::: MATERIALS PROVIDED

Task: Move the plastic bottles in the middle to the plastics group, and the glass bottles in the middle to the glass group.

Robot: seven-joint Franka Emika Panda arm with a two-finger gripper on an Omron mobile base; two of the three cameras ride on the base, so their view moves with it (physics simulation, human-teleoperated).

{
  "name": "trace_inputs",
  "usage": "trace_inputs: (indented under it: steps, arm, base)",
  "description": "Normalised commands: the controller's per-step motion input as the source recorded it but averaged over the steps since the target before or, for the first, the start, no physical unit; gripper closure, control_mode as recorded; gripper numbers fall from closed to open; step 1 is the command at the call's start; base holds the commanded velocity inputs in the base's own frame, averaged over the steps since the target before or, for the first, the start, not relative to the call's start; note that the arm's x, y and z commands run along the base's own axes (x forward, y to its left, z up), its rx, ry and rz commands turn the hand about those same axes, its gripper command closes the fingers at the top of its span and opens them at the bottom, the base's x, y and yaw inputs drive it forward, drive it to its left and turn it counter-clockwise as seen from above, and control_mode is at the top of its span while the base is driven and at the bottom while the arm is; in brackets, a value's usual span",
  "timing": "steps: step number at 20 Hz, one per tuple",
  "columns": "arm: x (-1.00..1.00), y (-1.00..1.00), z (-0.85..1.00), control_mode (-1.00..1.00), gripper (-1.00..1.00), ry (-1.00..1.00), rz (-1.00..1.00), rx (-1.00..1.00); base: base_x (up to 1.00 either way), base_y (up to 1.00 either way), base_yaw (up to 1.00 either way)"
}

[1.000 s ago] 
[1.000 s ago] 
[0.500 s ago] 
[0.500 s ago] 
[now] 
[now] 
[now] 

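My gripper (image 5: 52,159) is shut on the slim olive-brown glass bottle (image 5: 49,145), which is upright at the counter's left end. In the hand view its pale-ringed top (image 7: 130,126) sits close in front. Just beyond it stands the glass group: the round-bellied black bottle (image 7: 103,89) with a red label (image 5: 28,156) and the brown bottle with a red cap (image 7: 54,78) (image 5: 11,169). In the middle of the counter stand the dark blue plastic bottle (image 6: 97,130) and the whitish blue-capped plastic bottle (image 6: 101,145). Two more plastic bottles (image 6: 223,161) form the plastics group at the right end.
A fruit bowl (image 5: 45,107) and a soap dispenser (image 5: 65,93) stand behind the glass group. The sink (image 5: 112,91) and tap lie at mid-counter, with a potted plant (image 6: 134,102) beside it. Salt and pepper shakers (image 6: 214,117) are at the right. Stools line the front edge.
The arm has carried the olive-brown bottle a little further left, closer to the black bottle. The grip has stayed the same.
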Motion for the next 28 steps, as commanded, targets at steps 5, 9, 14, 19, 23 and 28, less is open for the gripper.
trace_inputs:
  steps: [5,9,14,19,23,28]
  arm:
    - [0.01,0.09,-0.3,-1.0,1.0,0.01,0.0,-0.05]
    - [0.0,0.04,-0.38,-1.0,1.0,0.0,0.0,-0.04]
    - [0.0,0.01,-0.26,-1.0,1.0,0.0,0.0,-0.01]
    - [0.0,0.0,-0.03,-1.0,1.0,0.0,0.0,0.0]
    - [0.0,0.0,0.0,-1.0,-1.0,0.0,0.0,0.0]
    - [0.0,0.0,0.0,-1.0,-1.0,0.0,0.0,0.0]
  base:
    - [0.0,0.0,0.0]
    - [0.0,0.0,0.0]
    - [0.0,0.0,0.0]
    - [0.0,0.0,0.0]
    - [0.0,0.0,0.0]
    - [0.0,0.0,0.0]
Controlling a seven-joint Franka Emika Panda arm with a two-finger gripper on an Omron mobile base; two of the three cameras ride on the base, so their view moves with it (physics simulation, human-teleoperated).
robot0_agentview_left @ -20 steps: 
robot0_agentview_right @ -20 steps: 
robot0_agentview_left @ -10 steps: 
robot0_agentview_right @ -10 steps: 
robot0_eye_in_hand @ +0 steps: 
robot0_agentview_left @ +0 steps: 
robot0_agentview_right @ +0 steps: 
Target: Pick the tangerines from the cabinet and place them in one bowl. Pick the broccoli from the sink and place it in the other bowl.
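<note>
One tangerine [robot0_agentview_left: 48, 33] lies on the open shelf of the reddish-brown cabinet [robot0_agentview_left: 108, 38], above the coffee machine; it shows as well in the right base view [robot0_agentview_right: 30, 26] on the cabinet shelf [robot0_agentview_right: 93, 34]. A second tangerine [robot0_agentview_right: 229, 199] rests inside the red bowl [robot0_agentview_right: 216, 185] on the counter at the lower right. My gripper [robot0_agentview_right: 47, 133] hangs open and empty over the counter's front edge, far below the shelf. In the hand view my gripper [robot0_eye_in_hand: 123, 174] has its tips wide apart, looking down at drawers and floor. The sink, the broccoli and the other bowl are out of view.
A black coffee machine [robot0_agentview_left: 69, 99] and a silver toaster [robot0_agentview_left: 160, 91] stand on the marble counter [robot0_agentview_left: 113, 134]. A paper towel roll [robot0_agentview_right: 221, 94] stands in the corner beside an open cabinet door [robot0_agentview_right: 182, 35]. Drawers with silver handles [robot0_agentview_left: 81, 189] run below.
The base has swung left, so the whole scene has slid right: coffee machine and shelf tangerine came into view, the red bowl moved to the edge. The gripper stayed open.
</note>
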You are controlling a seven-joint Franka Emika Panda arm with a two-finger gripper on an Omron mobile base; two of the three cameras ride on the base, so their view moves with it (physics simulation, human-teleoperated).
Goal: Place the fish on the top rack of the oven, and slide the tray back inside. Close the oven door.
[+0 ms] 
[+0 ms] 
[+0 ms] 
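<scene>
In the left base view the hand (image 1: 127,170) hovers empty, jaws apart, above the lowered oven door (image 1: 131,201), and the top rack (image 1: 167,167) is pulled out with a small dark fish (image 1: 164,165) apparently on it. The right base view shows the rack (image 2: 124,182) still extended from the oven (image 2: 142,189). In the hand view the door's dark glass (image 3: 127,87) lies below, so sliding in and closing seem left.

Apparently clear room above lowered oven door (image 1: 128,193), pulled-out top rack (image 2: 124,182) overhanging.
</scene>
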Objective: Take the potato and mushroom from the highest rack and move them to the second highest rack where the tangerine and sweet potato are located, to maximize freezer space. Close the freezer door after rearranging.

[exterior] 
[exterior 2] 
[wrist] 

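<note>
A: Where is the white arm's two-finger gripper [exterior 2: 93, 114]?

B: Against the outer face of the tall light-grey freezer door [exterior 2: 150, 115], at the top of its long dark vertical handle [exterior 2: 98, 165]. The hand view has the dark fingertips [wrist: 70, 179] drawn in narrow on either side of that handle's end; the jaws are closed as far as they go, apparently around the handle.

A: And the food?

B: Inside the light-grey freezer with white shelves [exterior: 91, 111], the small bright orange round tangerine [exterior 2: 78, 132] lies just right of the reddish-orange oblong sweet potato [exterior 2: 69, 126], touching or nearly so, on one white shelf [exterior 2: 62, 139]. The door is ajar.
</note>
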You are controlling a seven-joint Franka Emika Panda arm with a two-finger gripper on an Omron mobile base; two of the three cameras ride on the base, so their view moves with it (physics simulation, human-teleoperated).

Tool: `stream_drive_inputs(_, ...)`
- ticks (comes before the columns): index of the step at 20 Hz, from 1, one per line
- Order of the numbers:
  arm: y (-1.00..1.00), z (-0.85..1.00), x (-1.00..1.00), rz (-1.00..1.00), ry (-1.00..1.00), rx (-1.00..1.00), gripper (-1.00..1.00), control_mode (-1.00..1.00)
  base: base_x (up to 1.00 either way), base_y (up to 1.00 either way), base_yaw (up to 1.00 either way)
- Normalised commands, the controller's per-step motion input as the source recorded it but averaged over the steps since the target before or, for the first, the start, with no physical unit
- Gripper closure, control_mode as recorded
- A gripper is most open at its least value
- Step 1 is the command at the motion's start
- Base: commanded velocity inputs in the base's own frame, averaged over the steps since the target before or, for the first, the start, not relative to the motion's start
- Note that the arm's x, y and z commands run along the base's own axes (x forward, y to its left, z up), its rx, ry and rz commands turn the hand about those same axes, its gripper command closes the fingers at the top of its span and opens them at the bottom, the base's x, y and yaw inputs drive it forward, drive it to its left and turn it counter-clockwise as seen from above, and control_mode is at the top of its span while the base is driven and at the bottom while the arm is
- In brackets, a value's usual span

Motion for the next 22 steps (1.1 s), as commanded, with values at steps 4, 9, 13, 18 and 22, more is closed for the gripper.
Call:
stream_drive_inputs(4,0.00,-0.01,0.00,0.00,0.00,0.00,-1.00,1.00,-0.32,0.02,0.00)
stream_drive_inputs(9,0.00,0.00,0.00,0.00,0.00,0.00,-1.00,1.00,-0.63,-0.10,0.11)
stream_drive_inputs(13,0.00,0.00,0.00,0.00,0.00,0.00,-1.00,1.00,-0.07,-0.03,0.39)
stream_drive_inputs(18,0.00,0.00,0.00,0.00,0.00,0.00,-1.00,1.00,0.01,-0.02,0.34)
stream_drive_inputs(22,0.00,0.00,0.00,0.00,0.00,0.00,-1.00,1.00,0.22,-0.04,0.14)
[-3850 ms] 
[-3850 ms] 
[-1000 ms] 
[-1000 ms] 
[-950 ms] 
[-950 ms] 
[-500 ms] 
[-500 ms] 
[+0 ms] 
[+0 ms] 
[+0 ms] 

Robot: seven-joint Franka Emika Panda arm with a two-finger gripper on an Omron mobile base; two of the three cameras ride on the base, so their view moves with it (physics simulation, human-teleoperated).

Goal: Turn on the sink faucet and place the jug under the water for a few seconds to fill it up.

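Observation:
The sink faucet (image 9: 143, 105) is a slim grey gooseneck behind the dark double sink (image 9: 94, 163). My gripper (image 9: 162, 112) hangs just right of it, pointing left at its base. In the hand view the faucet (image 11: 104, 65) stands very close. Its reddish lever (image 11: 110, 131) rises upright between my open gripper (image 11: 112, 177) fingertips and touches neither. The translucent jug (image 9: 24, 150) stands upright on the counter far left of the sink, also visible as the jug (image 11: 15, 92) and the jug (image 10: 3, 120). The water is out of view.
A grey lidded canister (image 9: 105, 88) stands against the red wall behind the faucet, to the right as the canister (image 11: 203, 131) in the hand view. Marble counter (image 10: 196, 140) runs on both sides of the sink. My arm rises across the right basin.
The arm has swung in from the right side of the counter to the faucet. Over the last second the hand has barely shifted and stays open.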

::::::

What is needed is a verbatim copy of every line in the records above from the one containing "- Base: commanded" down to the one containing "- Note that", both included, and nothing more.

▸ **RESULT OF THIS EXERCISE**:
- Base: commanded velocity inputs in the base's own frame, averaged over the steps since the target before or, for the first, the start, not relative to the motion's start
- Note that the arm's x, y and z commands run along the base's own axes (x forward, y to its left, z up), its rx, ry and rz commands turn the hand about those same axes, its gripper command closes the fingers at the top of its span and opens them at the bottom, the base's x, y and yaw inputs drive it forward, drive it to its left and turn it counter-clockwise as seen from above, and control_mode is at the top of its span while the base is driven and at the bottom while the arm is

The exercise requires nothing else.